What those studies don’t tell you is that some important hormone production happens during sleep. Serum leptin and serum ghrelin are two of the main substances which help you regulate hunger and they are part of what is called “metabolic endocrinology.” When you are deprived of sleep, or your sleep is interrupted, the production of these hormones does not occur at the proper rate. After weeks, months and years of sleep deprivation and driver fatigue, you simply can’t regulate hunger properly. One of two things happens as a result: You don’t get the signal that you are full, so you overeat. Or you don’t get the signal that you are hungry, so you don’t bother to eat.

Food and energy

In working with more than 200 drivers at Prime in the past year, I found that the vast majority of drivers don’t eat enough. They have one or two meals a day.
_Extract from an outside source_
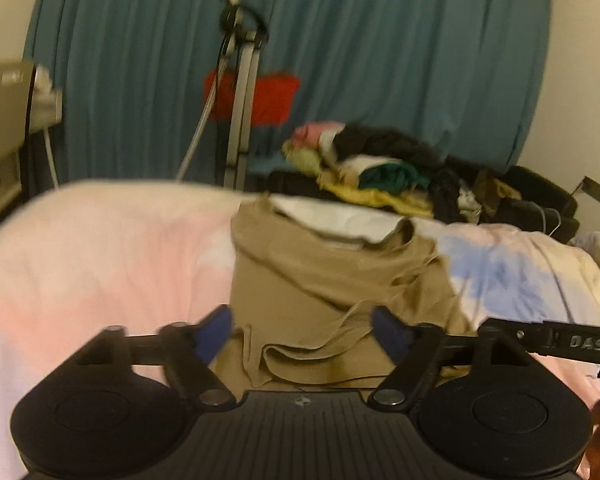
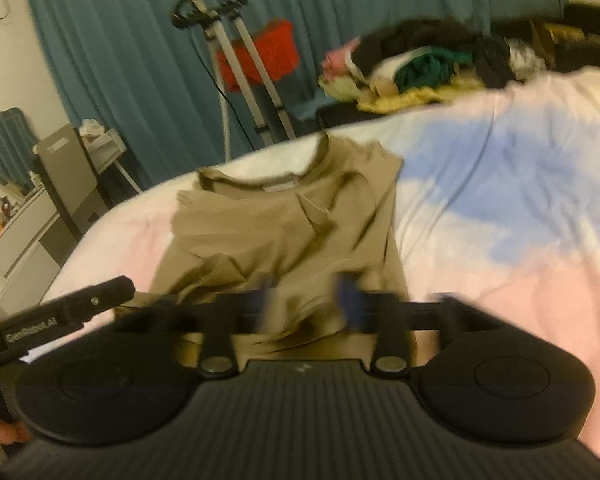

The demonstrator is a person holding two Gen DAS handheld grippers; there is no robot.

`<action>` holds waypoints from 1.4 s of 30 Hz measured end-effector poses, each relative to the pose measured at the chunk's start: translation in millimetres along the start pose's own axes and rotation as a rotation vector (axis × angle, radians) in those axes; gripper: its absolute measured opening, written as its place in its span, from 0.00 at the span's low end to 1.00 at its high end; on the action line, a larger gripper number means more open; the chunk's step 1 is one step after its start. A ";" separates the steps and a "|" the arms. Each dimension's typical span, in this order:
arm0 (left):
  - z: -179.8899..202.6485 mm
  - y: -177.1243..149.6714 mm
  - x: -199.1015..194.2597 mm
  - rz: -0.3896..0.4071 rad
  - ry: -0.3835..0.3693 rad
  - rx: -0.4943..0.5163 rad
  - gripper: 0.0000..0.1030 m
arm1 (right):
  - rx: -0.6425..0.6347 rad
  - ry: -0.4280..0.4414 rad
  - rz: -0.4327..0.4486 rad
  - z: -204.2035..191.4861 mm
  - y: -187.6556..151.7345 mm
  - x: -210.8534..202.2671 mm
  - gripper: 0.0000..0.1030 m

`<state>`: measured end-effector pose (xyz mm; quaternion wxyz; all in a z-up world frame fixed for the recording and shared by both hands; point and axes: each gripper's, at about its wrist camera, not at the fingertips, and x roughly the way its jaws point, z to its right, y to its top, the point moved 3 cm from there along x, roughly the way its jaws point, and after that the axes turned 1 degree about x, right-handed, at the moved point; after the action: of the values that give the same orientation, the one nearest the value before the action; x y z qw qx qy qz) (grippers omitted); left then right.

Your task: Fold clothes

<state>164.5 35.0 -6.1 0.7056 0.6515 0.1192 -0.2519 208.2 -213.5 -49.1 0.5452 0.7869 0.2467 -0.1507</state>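
The left gripper (image 1: 302, 334) stands wide, its blue-padded fingers (image 1: 216, 334) spread either side of the near hem of the tan shirt (image 1: 320, 276), nothing pinched between them. The right gripper (image 2: 308, 300) is likewise spread wide over the same hem, though its blue pads (image 2: 350, 300) are smeared by motion blur and whether they brush the cloth cannot be told.

The shirt lies on the bed cover (image 1: 100, 248), a pastel sheet of pink, white and blue. The right wrist view shows the shirt's collar (image 2: 284, 178) at its far end and its folded body; the left wrist view instead shows a white garment (image 1: 340, 220) lying across the shirt's far end. Each view catches the other gripper's black bar at its edge.

Left of the shirt the cover is bare and smooth; right of it the blue patch is lightly creased. Beyond the shirt's far end the bed ends, and a heap of mixed clothes (image 1: 380, 168) sits just past it to the right. Further back stand a metal-framed stand (image 1: 240, 92) with a red item (image 1: 272, 100), then the teal curtain (image 1: 340, 40). Only the right wrist view shows the desk and chair (image 2: 60, 176) far left of the shirt.
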 end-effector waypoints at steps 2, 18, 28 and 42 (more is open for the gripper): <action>5.0 -0.8 -20.5 0.021 -0.011 0.008 0.83 | -0.017 0.004 0.044 -6.5 -0.5 -19.5 0.87; -5.2 -76.3 -73.5 -0.303 -0.081 -0.262 0.86 | -0.066 -0.049 0.077 -29.2 -40.0 -85.6 0.87; -48.9 -106.5 -16.0 -0.381 -0.115 -0.673 0.63 | -0.028 -0.102 0.023 -20.7 -53.3 -69.5 0.87; -52.7 -104.9 -38.3 -0.265 -0.128 -0.694 0.12 | -0.046 -0.160 -0.004 -15.8 -64.4 -58.2 0.87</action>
<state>87.0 91.7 -83.8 0.8516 0.3357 0.2363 -0.3260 123.6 -193.5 -64.4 0.5808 0.7590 0.2077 -0.2084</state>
Most of them are running a calorie deficit, meaning they burn more calories than they consume. So why are these drivers overweight or obese?

Skipping meals deprives the body of nutrition it needs to function. An undernourished body tries to hold on to every ounce of fat (stored energy) by slowing down metabolism. This is the fatigue that drivers feel — your body doesn’t want you to move and use this precious stored energy.

Drivers who don’t get the signal to stop eating end up snacking throughout the day to fight boredom. When they sit down for lunch or dinner, they habitually overeat. These drivers have a calorie surplus, and the extra calories get stored as more and more fat. Contrary to popular truck driver stereotypes, these overweight and obese drivers are not lazy. It’s not a lack of willpower or personality flaw that is the reason for their condition, it’s hormonal. This is the main reason that 86 percent of truck drivers are overweight and 57 percent are obese. It has everything to do with sleep!